I’ve found pictures are helpful and at the same time don’t do places justice – it’s really about the history of the country, the wars they’ve fought, how they’ve come to where they are now; it’s about the people you meet. I’m thinking I want to share these bits of history I’ve not known about before, I want to pass on new food favorite recipes that have changed my Mid-Western farmer’s-daughter kind of diet. By writing and sharing my photos and memories, I hope not to evoke anyone’s restlessness or discontent about the ability to travel or not travel, but to establish new understandings, help some prepare a visit, to spark a memory for someone (maybe without a camera) who was once where I was, but most importantly to form new connections and friendships. Time is precious, and there are so many things to do. Travel is but one thing to do, my Travel bLog is another thing.
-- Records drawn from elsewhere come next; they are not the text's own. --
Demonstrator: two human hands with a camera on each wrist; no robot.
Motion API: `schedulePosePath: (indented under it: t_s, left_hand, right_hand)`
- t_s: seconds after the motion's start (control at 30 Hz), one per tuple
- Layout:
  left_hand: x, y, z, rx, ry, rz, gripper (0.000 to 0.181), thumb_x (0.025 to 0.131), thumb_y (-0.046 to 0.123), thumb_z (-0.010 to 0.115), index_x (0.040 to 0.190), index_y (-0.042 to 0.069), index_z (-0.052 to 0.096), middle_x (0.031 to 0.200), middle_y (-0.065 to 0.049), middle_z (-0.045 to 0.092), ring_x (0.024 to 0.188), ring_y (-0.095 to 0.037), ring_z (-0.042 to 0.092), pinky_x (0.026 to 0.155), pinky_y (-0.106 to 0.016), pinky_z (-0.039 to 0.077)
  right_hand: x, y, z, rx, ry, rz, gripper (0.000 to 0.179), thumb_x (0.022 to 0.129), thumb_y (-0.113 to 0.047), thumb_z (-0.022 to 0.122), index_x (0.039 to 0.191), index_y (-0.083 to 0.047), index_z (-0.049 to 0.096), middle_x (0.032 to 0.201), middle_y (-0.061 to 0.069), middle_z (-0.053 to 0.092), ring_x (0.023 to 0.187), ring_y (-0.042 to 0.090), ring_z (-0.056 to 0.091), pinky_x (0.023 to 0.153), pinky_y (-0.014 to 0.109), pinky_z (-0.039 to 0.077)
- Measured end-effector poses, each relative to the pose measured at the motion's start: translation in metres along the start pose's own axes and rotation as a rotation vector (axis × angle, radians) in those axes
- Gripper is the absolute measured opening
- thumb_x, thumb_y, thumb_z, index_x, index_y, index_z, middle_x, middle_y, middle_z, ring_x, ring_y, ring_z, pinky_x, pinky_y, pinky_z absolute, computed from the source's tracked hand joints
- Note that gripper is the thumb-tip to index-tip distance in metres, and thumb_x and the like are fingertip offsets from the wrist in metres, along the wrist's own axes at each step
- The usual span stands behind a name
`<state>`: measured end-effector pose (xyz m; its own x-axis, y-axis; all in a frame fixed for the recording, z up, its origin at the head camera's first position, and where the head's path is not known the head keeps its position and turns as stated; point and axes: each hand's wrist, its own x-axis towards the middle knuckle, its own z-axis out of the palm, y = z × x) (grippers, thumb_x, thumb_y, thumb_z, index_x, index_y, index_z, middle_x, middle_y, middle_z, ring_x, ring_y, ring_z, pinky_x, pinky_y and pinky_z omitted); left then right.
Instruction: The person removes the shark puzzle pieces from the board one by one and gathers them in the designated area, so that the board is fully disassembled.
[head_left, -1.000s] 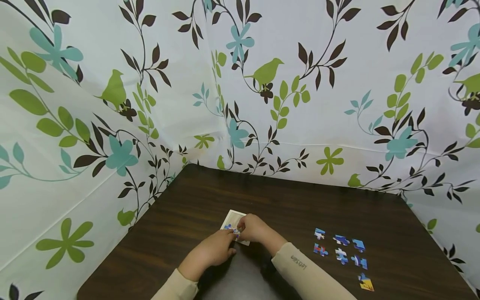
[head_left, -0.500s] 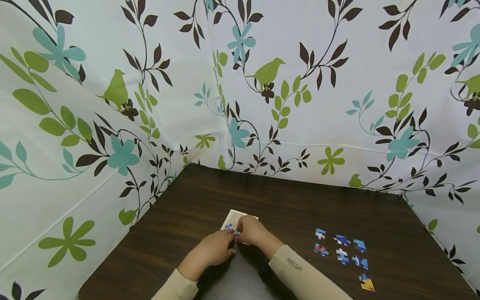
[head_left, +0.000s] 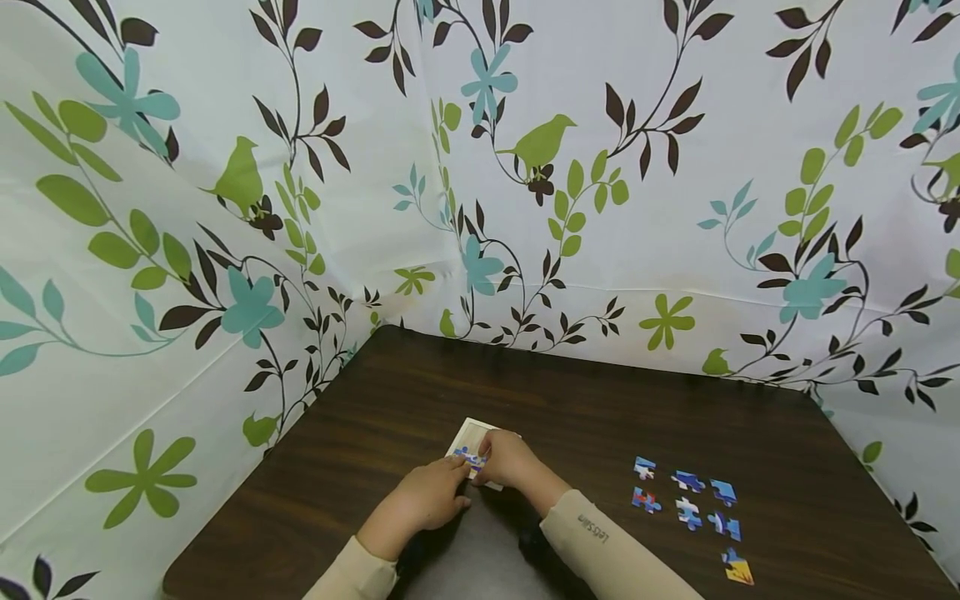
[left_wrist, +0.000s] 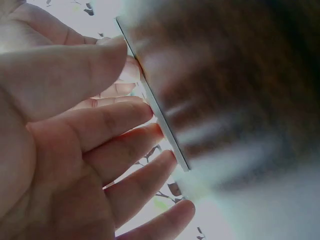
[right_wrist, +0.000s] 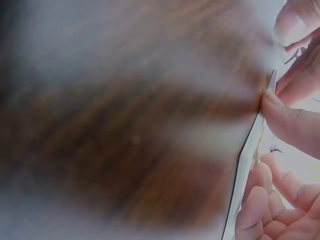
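A small wooden puzzle tray [head_left: 471,434] with a pale rim lies before me in the head view, partly hidden by both hands. Joined blue-and-white puzzle pieces [head_left: 472,457] fill part of it. My left hand [head_left: 426,497] reaches in from the near left, its fingertips on the pieces at the tray's near side; in the left wrist view its fingers [left_wrist: 125,142] stretch out to the tray edge. The right hand [head_left: 514,460] comes over the tray's right side, thumb and index finger pinching at a puzzle piece there. Its thumb [right_wrist: 287,117] meets the tray edge in the right wrist view, other fingers curled.
Several loose puzzle pieces [head_left: 688,512] lie spread out to the right on the dark wooden table [head_left: 360,417]. One yellow-and-blue piece [head_left: 738,567] is nearest to me. A white curtain [head_left: 360,192] printed with birds and leaves hangs behind and to the left.
The right hand has shifted slightly toward me at the tray, and more of the pieces between the fingers shows. The left hand stays put. The head view has turned slightly left.
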<state>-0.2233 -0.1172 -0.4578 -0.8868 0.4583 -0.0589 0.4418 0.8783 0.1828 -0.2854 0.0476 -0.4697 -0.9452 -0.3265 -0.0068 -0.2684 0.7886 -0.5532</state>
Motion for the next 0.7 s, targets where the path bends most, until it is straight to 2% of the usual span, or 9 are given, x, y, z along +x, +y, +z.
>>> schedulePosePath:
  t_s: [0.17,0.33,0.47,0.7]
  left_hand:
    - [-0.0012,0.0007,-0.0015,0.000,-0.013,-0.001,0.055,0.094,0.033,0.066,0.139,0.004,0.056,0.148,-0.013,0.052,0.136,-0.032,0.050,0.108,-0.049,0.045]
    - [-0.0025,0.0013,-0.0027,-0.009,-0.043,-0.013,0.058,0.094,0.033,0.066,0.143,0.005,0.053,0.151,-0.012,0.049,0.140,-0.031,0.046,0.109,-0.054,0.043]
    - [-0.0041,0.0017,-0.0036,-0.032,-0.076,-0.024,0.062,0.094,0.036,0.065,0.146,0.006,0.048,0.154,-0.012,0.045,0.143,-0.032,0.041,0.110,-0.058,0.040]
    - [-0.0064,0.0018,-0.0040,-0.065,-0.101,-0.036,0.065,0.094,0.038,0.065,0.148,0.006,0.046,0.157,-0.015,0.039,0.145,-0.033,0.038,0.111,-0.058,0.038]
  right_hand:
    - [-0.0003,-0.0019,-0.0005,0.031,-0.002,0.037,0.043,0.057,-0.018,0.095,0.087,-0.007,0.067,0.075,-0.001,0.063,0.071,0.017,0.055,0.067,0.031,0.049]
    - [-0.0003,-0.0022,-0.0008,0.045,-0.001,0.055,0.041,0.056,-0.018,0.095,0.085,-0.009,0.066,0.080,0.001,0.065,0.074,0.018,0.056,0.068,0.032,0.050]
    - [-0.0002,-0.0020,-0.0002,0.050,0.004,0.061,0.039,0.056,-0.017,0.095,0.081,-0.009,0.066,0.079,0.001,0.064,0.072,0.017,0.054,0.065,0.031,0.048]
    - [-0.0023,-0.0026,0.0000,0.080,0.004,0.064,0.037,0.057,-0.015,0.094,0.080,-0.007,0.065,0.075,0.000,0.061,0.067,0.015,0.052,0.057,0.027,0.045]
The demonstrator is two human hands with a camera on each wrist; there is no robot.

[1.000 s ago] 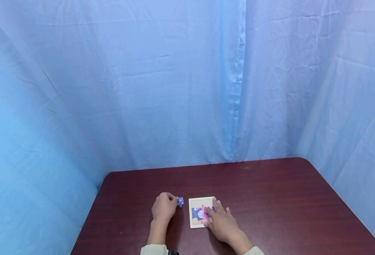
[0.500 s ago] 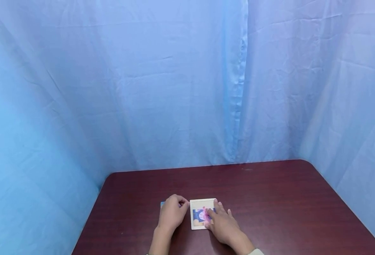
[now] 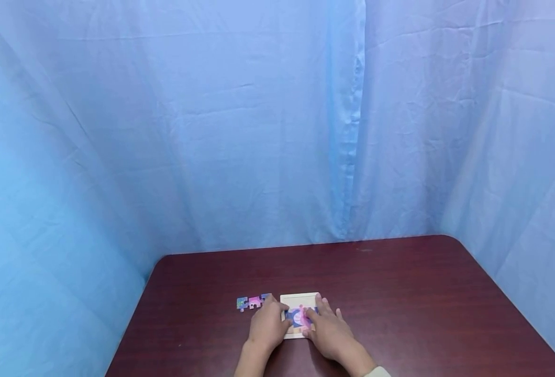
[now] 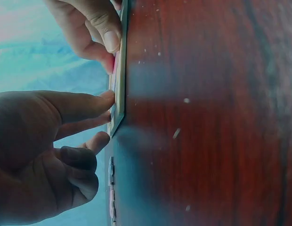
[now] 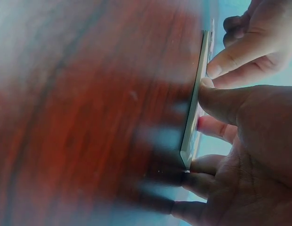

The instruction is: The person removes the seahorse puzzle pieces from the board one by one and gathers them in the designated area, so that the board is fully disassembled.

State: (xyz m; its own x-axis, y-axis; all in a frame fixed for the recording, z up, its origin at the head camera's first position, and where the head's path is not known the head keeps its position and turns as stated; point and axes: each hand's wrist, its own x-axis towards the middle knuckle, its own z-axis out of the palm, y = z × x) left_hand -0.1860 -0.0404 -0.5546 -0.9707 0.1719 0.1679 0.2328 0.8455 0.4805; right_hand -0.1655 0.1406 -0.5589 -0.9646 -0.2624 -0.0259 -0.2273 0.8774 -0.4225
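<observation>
In the head view, a pale wooden puzzle tray (image 3: 299, 299) lies flat on the table with blue, pink and tan jigsaw pieces (image 3: 297, 317) in its lower part. My left hand (image 3: 267, 325) reaches over the tray's left side. Its thumb and forefinger, fairly straight, touch the blue piece there; the other fingers bend loosely in the left wrist view. From the right, my right hand (image 3: 328, 329) rests on the tray, forefinger on the pink piece and thumb at the near rim (image 5: 198, 89). Its remaining fingers lie along the right edge.
Left of the tray lie loose jigsaw pieces: a blue-green one (image 3: 242, 302), a pink one (image 3: 254, 302) and a blue one (image 3: 265, 296) partly behind the left hand. The dark red table (image 3: 400, 298) has blue curtains (image 3: 258, 157) hanging behind and beside it.
My left hand has moved right, from the loose pieces to the tray's left side, uncovering those pieces. The right hand has stayed in place on the tray.
</observation>
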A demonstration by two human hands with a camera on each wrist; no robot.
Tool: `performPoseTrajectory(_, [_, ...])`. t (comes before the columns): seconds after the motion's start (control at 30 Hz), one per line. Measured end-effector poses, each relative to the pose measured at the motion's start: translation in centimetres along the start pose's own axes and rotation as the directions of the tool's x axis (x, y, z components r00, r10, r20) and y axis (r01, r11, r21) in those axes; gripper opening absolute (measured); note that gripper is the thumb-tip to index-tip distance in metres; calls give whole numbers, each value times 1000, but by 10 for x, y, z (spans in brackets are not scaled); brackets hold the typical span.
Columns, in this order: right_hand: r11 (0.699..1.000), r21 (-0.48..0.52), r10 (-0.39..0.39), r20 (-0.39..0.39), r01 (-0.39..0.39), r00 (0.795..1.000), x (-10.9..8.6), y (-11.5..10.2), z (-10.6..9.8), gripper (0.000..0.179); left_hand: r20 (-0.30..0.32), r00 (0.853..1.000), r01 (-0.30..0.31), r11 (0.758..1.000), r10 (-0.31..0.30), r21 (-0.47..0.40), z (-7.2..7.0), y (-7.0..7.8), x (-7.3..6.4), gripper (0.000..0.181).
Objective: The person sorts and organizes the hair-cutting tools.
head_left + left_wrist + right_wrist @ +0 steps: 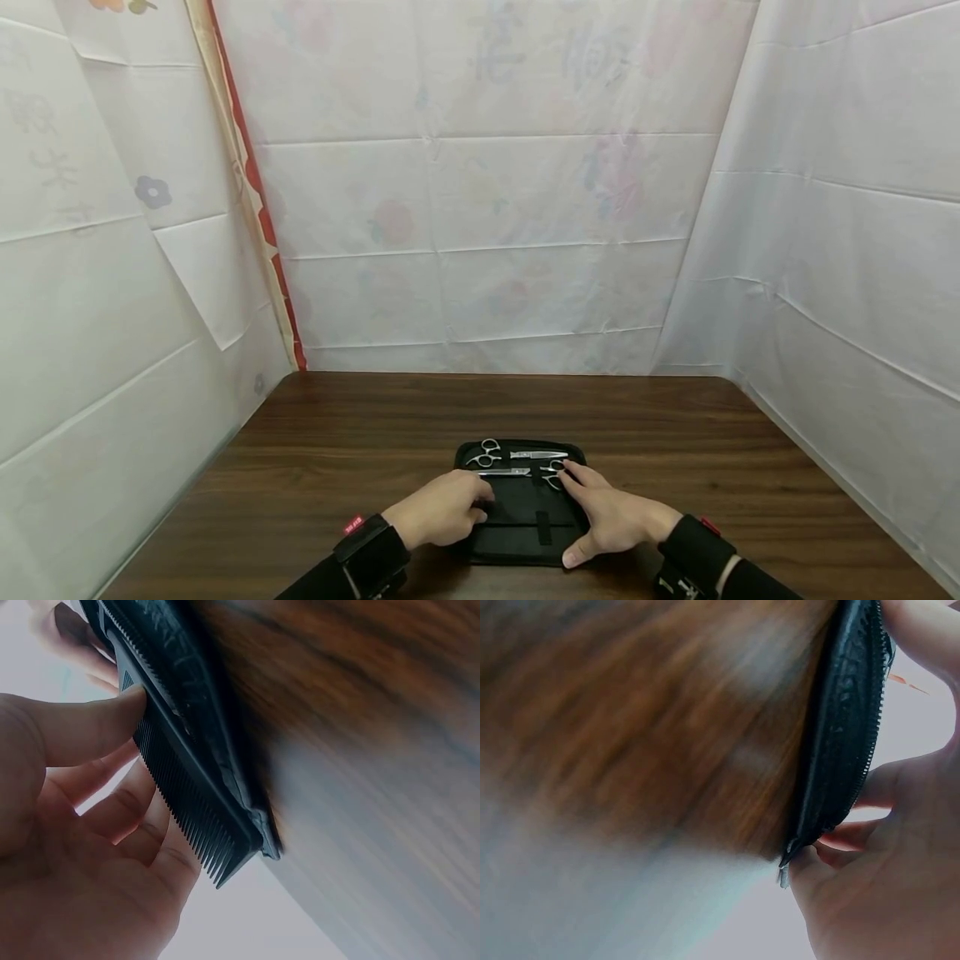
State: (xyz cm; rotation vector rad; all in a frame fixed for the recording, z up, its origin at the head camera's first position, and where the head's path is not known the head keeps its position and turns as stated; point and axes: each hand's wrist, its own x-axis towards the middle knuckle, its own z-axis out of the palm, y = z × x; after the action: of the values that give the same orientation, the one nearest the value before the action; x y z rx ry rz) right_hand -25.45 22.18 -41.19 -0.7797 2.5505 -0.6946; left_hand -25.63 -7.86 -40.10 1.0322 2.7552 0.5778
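We note left hand pinching comb, right hand spread loosely on case between them; a slackened pinch, we judge, could drop the comb.

Silver-toned scissors are set off by the solid black of a case, a colour matched by a comb. The brown tabletop is streaked with darker wood grain. White sheeting is tinted with faint pink and blue prints — and is marked by a grey flower. A cream strip is edged in red, while black wristbands are dotted with red tags — and black is repeated in the sleeves.
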Motion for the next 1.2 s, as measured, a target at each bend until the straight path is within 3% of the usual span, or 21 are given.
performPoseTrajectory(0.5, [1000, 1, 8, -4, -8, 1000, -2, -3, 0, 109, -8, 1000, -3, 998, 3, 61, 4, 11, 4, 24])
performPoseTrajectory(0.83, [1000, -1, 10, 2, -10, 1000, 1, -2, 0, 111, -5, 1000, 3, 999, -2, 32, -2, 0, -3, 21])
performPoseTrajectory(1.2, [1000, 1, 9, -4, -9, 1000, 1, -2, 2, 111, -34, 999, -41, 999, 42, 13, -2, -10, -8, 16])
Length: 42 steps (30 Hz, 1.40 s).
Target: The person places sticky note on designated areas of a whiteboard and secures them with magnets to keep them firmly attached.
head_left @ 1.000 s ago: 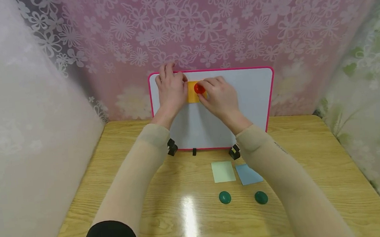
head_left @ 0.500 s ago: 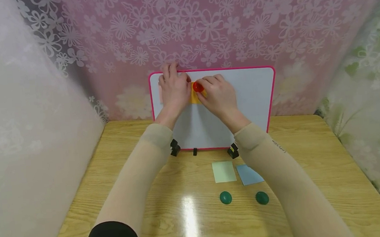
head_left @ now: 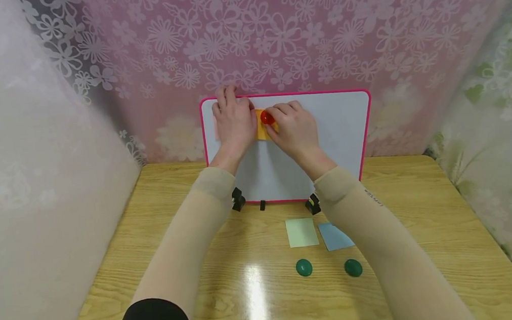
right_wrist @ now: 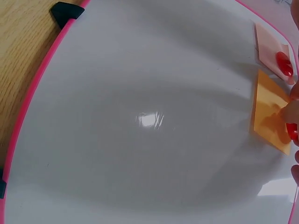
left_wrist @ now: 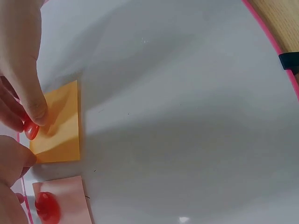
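My right hand (head_left: 296,128) pinches a round red magnet (head_left: 267,117) between thumb and fingers, at the upper part of an orange paper note (left_wrist: 60,126). The note lies against a pink-framed whiteboard (head_left: 341,137). At the note's upper left corner my left hand (head_left: 236,123) holds the paper between thumb and forefinger, its other fingers reaching over the board's top edge. Beside it a pink paper note (left_wrist: 70,200) sits on the board under a second red magnet (left_wrist: 48,207); in the head view the left hand covers most of that pair.
On the wooden table (head_left: 159,199) before the board lie a pale green note (head_left: 302,232) and a blue note (head_left: 336,236), the latter partly behind the right sleeve. Nearer stand two green magnets (head_left: 304,267). Black clips (head_left: 262,205) support the board's lower edge.
The left hand has shifted slightly right along the orange note, uncovering some of the pink note. My right hand keeps the red magnet at the orange note, moved only a touch up and left.
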Tool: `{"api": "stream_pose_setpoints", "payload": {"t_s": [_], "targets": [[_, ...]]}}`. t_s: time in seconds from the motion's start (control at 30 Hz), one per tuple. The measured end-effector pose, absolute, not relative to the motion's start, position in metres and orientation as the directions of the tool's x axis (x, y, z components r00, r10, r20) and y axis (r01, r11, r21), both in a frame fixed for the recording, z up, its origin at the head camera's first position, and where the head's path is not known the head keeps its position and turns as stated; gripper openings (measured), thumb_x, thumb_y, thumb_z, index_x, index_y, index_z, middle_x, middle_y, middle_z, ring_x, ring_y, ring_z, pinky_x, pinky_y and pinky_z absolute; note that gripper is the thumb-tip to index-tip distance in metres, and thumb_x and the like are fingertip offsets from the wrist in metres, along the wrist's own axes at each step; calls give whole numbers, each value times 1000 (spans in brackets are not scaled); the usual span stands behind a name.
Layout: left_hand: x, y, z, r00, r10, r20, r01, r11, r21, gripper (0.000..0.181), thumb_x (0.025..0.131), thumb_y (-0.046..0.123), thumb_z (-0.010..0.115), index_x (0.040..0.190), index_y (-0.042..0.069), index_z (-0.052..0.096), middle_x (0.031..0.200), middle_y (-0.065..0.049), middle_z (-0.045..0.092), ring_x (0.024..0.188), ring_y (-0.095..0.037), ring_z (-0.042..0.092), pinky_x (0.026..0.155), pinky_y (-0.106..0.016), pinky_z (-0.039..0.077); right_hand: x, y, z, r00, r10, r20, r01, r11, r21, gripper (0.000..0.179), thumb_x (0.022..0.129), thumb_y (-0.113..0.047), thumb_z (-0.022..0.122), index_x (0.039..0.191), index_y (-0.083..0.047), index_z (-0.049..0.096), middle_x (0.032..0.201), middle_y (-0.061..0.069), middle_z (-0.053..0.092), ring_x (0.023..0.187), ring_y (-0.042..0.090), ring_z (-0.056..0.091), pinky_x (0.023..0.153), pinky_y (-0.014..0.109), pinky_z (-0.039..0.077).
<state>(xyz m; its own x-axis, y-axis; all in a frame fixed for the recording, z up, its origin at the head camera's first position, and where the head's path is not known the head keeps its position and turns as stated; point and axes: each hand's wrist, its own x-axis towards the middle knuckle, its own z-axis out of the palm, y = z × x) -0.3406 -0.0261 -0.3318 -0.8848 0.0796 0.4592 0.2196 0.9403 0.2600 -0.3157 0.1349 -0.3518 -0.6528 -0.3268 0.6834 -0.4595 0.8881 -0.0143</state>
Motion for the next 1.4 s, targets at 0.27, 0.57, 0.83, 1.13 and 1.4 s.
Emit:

Philosophy of ‘Never Again’.

We can’t just forgive and forget.  I think to forgive is very important, but I don’t think you can just forget and bury all the negatives of the past.  We do need to focus on how to use these traumas of the past to really create that philosophy of ‘Never Again’, so that we can move [forward] and we can live in a much more constructive and positive way.” ~  Bonita Bennett, Director District Six Museum*

I heard a little bird ‘tweet’ something last week that saddened me and harkened my thoughts back to another time.  Growing up an enlisted military brat I wasn’t cognizant of racial inequities at first, the split in the society I knew was defined by the military; your dad was either enlisted personnel or an officer.  Being one or the other determined not only your dad’s pay but where the family lived on base.  Not that I knew anyone with a mom in the military, I found out later officers couldn’t marry enlisted persons.  And that’s the way it was.

Later still, I became aware of the world outside the insular base installation barricades.  Barricades that mind you, I grew up believing it was a privilege to enter.  Living on base housing as a little kid was, in one way, magical.  Kids were kids and we all played together, I never realized we were already segregated.  I could ride my bike and run from one house to the other with relative freedom as long as I was at home on time for dinner.  I felt the walls protected us.  Never mind periodically we had to be locked inside our homes while the base practiced disaster drills complete with costumed and ‘bloody’ injured lying in the yard awaiting medical team responses.  It felt scary, but we were told it was pretend.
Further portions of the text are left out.